Making sure the creature was still occupied with its task, he crept towards it, trying his best to avoid running into the bodies hanging around him, and when he was within arm’s length, he reached out and tugged on the cold metal of the handle.   
The door rattled but would not budge.  
Locked.  
He released a frustrated gust of air between his teeth.  
Where the fuck was he supposed to find a damn key?   
He looked around the bodies towards the little shack of a room where the creature was chopping with wild abandon. Dangling from a hook by the creature’s side, glinting in the dim light, was a key.  
Because of course the fucking key he needed would be right there next to the thing that wanted to kill him most right now.   
He just hoped it was the right fucking key.  
As if by some saving grace, the creature took that moment to stop hacking away at his victim and move to a smaller room in the back, hidden by a dirty sheet.  
Sebastian took his chance, opting to push through the bodies now as opposed to the dodging method he had been employing previously. The bodies wriggled lifelessly as he pushed them this way and that, their blood and viscera staining his hands, but he paid them no mind. His eyes were set on his goal.   

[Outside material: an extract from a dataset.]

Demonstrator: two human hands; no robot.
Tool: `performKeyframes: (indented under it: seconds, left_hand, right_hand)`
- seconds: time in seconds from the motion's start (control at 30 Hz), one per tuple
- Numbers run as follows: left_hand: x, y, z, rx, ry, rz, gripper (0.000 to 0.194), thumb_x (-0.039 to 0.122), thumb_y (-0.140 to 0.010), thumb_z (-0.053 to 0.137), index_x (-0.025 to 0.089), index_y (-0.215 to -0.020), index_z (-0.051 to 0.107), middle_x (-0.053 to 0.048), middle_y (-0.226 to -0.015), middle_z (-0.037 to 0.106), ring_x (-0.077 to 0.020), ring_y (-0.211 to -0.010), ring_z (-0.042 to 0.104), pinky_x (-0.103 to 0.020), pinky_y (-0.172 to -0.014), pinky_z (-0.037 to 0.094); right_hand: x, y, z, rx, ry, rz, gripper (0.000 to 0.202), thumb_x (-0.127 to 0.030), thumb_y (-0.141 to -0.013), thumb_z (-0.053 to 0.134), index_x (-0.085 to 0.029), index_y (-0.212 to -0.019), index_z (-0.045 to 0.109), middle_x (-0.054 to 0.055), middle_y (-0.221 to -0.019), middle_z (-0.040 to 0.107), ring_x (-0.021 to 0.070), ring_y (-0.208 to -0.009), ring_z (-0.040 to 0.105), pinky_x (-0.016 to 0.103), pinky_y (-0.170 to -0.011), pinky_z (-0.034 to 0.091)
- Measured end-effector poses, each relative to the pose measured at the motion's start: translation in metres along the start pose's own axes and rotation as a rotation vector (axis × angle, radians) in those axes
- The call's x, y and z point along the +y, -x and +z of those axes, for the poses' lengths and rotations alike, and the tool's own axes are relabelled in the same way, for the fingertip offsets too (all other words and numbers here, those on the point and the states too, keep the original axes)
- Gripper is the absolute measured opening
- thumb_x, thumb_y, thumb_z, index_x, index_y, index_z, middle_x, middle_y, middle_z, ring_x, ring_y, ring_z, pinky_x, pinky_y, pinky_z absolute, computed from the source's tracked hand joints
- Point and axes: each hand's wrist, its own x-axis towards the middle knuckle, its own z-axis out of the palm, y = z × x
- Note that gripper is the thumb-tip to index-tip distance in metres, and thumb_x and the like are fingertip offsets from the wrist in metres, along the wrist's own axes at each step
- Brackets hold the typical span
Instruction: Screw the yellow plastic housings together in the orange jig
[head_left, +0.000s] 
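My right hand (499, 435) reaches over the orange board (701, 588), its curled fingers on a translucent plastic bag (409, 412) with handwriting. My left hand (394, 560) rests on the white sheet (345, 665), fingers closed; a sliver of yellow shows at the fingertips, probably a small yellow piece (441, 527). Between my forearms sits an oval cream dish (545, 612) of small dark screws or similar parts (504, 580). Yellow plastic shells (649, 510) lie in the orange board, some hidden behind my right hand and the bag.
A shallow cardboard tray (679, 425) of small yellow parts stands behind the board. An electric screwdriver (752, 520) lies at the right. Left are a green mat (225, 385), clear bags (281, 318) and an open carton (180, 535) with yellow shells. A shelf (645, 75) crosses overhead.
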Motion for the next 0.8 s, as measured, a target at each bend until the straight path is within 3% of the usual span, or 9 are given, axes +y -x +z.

His heartbeat grew faster as he entered into the other room. He could hear the creature moving around in the back, rummaging through shelves barely a few feet away. He crept closer until he was crouched right next to the gore-stained table. Holding his breath, for more reasons than one, he reached up—heartbeat pounding—and gripped his bloody hands around the rusty key.   
As he pulled it down it clacked against the metal hook it hung from.  
A visceral growl sounded from the back. A chainsaw revved.  
A fucking chainsaw.   
There was no time to even curse his luck. Sebastian stood and started to run, the creature close behind him. He pushed back through the dangling bodies as fast as he was able, but still they slowed him. The heavy footfalls of the creature sounded behind him, too close for comfort. The angry sound of the chainsaw drawing closer with every second.   
He made it to the door and shoved the key in the lock, hearing the bolt click.  
He was free.  
The chainsaw came down out of nowhere, severing his right arm from his body.   
Sebastian looked at his sawed-off arm which was still holding onto the handle of the door and screamed.   
The pain was unbearable. He couldn’t move. He couldn’t breathe. His vision grew spotted around the edges. He could feel the blood gushing from his stump. He could hear it splattering against the floor. It pooled around his feet, soaking into the soles of his shoes. There was so much blood.  
A meaty hand grabbed his shoulder in a crushing grip, shattering the bones there. Sebastian continued to scream, the sound not even registering in his own mind. He was thrown to the ground.   
FUCK, NO!  
The chainsaw came down like an executioner’s ax on his neck and…  
\---  
When Sebastian opened his eyes with a jolt he was nearly blinded by sunlight.  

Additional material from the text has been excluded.